Monday, May 23, 2011

choosing the right forecasting tcchnique


Planning for the future is the essence of any business. Businesses need estimates of future values of business variables. Commodities industry needs forecasts of supply, sales and demand for production planning, sales, marketing and financial decisions. Some businesses need forecasts of monetary variables - costs or price, for example. Financial institutions face the need to forecast volatility in stock prices. There are macro economic factors that have to be predicted for policy-making decisions in Governments. The list is endless and forecasting is a key "decision-making" practice in most organizations.
Managers should always keep themselves abreast of forecasting methods, whether they already have a forecasting package, have built models themselves or plan to invest in one. Most forecasting packages boast of having a variety of models built into them, but then ask the user to choose the model he or she thinks would be most relevant. There are plenty of forecasting models available and "choosing the right one" is not an easy task. A common, erroneous perception is that complex forecasting models always give better results than simple ones.
Different forecasting models work best for different situations- the nature of the business, the nature of data, forecast granularity, forecast horizon, shelf life of the model and the expected accuracy of the forecasts. Forecast granularity is the unit of time of each forecast. Forecast horizon is the number of time units into the future for which forecasts are required. For example, weekly forecasts for the next 2 months have a granularity of a week and a horizon of 8 weeks. Shelf life is the time after which a model becomes useless and there is a need to switch to another model.
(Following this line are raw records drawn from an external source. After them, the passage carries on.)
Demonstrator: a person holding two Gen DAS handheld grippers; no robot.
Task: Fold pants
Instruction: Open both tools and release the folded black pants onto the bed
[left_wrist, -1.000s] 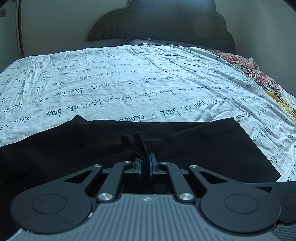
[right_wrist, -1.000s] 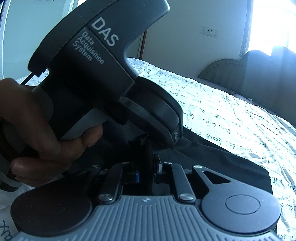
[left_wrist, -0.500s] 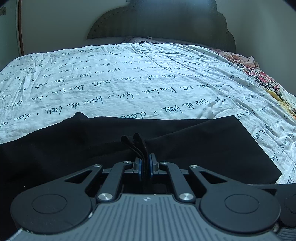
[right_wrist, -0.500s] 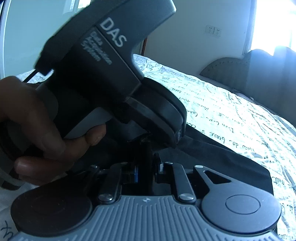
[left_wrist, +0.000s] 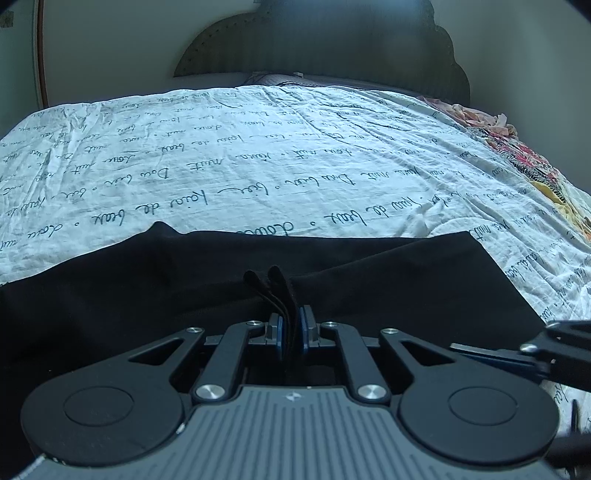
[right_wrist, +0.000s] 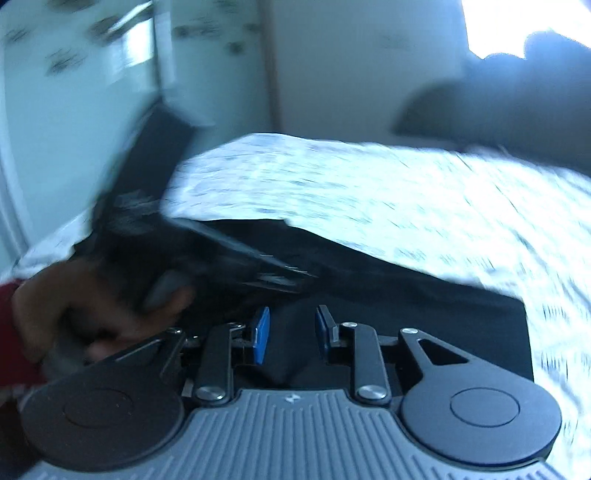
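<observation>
Black pants (left_wrist: 369, 280) on bed, fold between left gripper (left_wrist: 290, 332) pads.

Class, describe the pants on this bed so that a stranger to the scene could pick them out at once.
Start with the bed, covered by a white sheet printed with dark handwriting. At its near edge lie the pants, spread flat. They are the only plain black cloth there, unlike the flowery fabric at the sheet's right side.
</observation>
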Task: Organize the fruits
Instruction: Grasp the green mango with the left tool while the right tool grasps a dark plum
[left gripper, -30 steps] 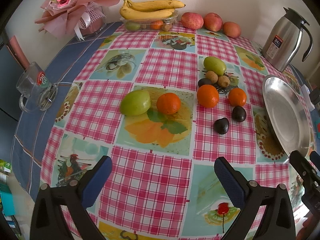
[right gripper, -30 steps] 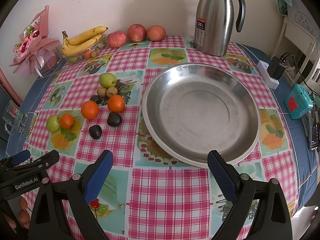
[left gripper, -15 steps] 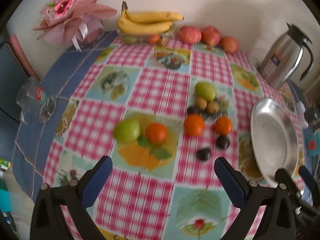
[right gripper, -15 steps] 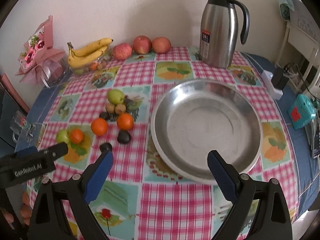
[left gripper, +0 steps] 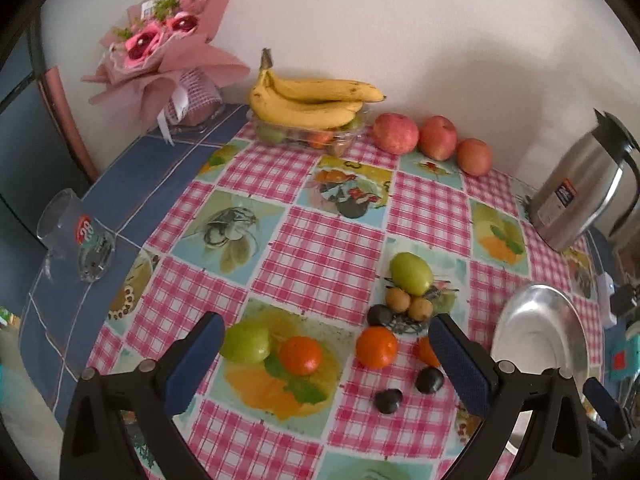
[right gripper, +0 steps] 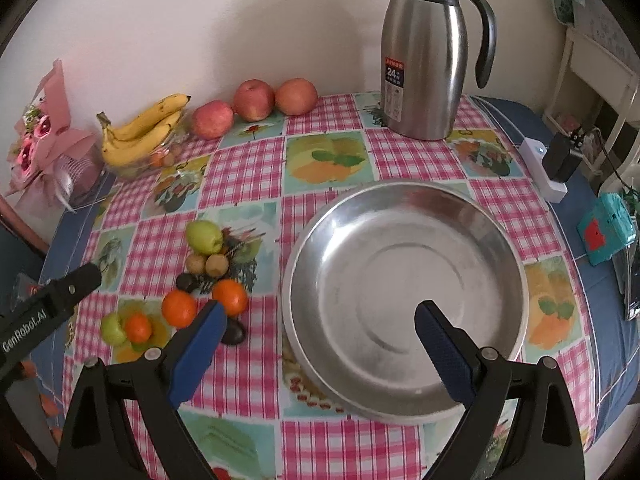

Broadly, forecasting methods fall under two categories -
  1. Judgmental or Subjective methods
  2. Mathematical or Quantitative methods.
The rest of the article focuses on Quantitative forecast methods, given that they are widely used across a spectrum of industries and organizations. Quantitative methods can be Non Causal or Causal.
When to use Non-Causal and Causal methods?
Non-causal methods work best for businesses that are characterized by typical behaviors or patterns (levels, trends and seasonality) in variables and that are not influenced or minimally influenced by causal factors.
Causal models work best for businesses that are characterized by both patterns in variables and the influence of causal factors (such as price, marketing activities and macro economic variables in the commodities industry).
Non Causal methods
These methods are also known as "time-series" methods. They project or extrapolate historical values of the variable being forecasted into the future by identifying past patterns. The table below lists the most common time series models that are used in the commodities industry and the set of criteria that are used to evaluate the appropriateness of the model.
Model Type
Most Suited Data Types
Forecast Horizon
Shelf Life of Model
Exponential Smoothing
No Trend, Varying Levels
Short
Short
Holt's Method
Varying Trends, Varying Levels, No Seasonality
Short
Short
Winter's Method
Varying Trends, Varying Levels and Seasonality
Short
to Medium
Medium
ARIMA
Varying Trends, Varying Levels,
Seasonality
Short
to Medium
Long
* Note on time granularity: Short - a day to a quarter, 
Medium - a quarter to a year, Long - a year to 5 years,
ARIMA (Auto Regressive Integrated Moving Average) is probably the most powerful of all non-causal forecasting models, but is expensive in terms of the time to build a model. Both ARIMA and Winter's model take into account the seasonality but ARIMA needs more data (at least 4 seasons) than the latter. A common practice for an amateur forecaster, who has no idea on data patterns, is to try each of them starting from exponential smoothing and stop with the model that gives the desired accuracy.
Cause and Effect methods
These methods are best suited for businesses that are regularly characterized by ups and downs due to causal factors or drivers
It is a good idea to consult an expert to identify causal factors and build a complete cause and effect model. Identifying causal factors could be a real challenging task. Domain knowledge, combined with statistical correlation tests is required. The forecast granularity and horizon also determine the causal factors to be included in the model.For example, when forecasting short-term demand for a product in small time granularities, a question that arises is whether to include macro economic factors (such as GDP, Population) or not. Most macro economic factors are available on a quarterly, half yearly or yearly basis and cannot be used for forecasting variables in short time granularities and horizons.A"perfect" cause and effect model here wouldn't include macro economic factors but just the micro drivers whose effects are noticed in small time granularities. Such drivers typically include price increases or decreases and marketing activities. The model does not need to specifically include macro economic factors as the level and trend in the data has already captured the macro economic factors. Also, Macro economic factors don't increase or decrease rapidly and in short time periods. Their effects are noticed over longer periods of time. But for large time granularities and long horizons, such as yearly forecasts for the next 5 years, macro economic factors could be included.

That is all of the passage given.